L'ANALISI
08 Gennaio 2025 - 05:20
CREMONA - C’è chi ha distribuito messaggi su bigliettini di carta per simulare la chat di WhatsApp. «All’inizio è stata dura, ma alla fine parliamo di più, abbiamo imparato a conoscerci meglio», dice uno studente in un corridoio del Cr.Forma, durante l’intervallo. Fa effetto vedere i ragazzi a capannelli parlare fra loro, guardarsi negli occhi, procedere a gruppi, senza cellulari, senza gli sguardi ‘risucchiati’ degli schermi. Il centro di formazione professionale ha deciso di bandire i cellulari dalle aule, sia nella sede cittadina che in quella a Crema.

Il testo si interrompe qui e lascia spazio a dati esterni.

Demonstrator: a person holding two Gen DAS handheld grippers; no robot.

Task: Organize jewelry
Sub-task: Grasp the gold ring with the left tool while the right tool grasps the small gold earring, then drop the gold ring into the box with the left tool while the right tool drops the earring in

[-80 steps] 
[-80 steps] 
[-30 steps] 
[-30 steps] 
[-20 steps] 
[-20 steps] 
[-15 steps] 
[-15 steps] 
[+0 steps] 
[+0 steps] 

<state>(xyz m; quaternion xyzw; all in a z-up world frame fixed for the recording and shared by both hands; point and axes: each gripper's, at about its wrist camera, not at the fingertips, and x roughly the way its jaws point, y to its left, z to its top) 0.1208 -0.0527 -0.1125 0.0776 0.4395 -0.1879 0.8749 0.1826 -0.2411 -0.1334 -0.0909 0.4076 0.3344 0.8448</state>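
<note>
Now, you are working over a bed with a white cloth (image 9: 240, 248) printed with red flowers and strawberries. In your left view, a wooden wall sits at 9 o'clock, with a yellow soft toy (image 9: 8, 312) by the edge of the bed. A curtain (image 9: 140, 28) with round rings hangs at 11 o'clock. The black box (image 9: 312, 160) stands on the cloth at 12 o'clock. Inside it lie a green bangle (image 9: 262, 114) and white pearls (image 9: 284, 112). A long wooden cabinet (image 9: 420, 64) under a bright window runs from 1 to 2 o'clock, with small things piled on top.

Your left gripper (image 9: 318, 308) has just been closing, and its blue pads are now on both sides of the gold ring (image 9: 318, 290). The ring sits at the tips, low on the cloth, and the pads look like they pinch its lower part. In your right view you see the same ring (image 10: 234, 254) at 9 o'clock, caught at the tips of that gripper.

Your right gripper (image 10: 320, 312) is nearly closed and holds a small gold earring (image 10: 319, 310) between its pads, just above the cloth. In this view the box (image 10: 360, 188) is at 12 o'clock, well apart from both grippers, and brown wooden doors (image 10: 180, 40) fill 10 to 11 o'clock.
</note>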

«L’invito del ministro Valditara a non usare i cellulari in classe ci ha offerto l’appiglio normativo per procedere non solo a un divieto, ma a lavorare sulle relazioni — spiega la direttrice, Paola Brugnoli -. Non si è trattato solo di vietare uno strumento, ma di costruire insieme ai ragazzi momenti di dialogo e l’idea di una corresponsabilità nel gestire i tempi e gli spazi della scuola. Non basta proibire, bisogna creare un’alternativa a uno strumento che è utile, ma sta privando i ragazzi di creatività, di relazioni. Per far questo abbiamo coinvolto le famiglie e, se non per casi sporadici, abbiamo trovato grande collaborazione».
Silvio Bushi, della classe di sala bar, spiega: «Per alcuni di noi all’inizio è stato un po’ uno shock, ma ora siamo contenti. Abbiamo avuto modo di conoscerci meglio, di fare amicizia, ma anche di litigare di più, a volte. Comunque sempre di persona. Poi i docenti ci aiutano a gestire i momenti di ansia o di dibattito. Oggi (ieri per chi legge, ndr) abbiamo discusso di cosa voglia dire stare senza cellulare, ma anche della violenza, aumentata fra i giovani. Io il cellulare lo uso il giusto, ma per alcuni miei compagni è stata veramente dura».
Eni Bulica, della classe quarta, a distanza di due mesi dall’inizio della sperimentazione diventata poi norma confessa: «Quest’anno ci siamo legati di più, siamo riusciti a fare gruppo. Abbiamo portato giochi da tavolo, le carte per i momenti di pausa. Abbiamo chiesto, se possibile, di avere uno spazio da gestire e da usare per aiutare chi è in difficoltà. Ci stiamo lavorando. Ma tutto questo è nato anche perché senza cellulari ci siamo scoperti più propensi ad ascoltare gli altri e a percepirne le necessità».
Daniela Masucci, direttrice e pedagogista della sede di via Cesari, osserva: «Si è impostato l’anno sulle parole: rispetto, comunità e ascolto — spiega —. Abbiamo chiesto ai ragazzi di farsi parte attiva della vita della scuola e questo può iniziare solo se si dialoga e ci si confronta. Abbiamo deciso di allestire una stanza, che chiamiamo ‘aula bolla’, in cui i ragazzi possano trovarsi a studiare, stare insieme». Le ricadute del tacitare i cellulari si stanno facendo sentire. «Stanno dimostrando un maggiore interesse nelle iniziative della scuola, sono più propositivi e più creativi — spiega Masucci —. È un punto di partenza, ma l’aver scoperto il piacere e anche le difficoltà delle relazioni vis à vis sta facendo bene a tutta la comunità scolastica».